> **COLLECTED MATERIAL**:
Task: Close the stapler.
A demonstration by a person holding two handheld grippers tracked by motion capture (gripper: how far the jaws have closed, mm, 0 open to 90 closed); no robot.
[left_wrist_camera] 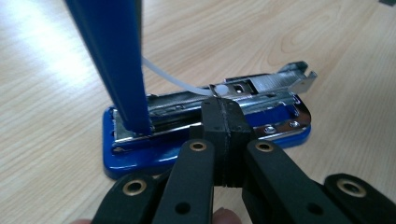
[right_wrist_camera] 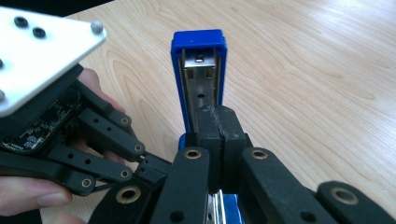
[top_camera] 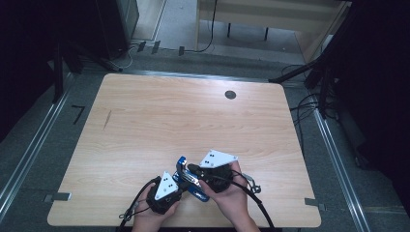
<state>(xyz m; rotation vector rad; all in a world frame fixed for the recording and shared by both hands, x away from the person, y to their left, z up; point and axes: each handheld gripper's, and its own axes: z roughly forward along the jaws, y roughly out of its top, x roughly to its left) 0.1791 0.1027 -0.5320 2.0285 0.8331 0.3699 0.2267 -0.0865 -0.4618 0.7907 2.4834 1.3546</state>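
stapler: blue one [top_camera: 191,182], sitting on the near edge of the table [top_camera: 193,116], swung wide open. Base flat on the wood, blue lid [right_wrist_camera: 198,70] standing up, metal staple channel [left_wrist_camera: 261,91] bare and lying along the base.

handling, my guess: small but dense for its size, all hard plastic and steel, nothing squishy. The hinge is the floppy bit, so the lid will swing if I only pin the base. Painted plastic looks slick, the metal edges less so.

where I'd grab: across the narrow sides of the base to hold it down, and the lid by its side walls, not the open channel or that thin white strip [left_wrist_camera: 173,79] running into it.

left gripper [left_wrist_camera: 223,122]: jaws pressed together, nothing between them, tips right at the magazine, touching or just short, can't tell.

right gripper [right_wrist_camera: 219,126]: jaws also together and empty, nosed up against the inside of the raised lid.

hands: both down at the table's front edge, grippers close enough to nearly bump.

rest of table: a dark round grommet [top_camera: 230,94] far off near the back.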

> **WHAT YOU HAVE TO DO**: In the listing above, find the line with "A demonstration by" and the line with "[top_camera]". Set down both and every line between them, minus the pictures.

> **YOUR RESPONSE**:
A demonstration by a person holding two handheld grippers tracked by motion capture (gripper: how far the jaws have closed, mm, 0 open to 90 closed); no robot.
[left_wrist_camera] 
[right_wrist_camera] 
[top_camera] 

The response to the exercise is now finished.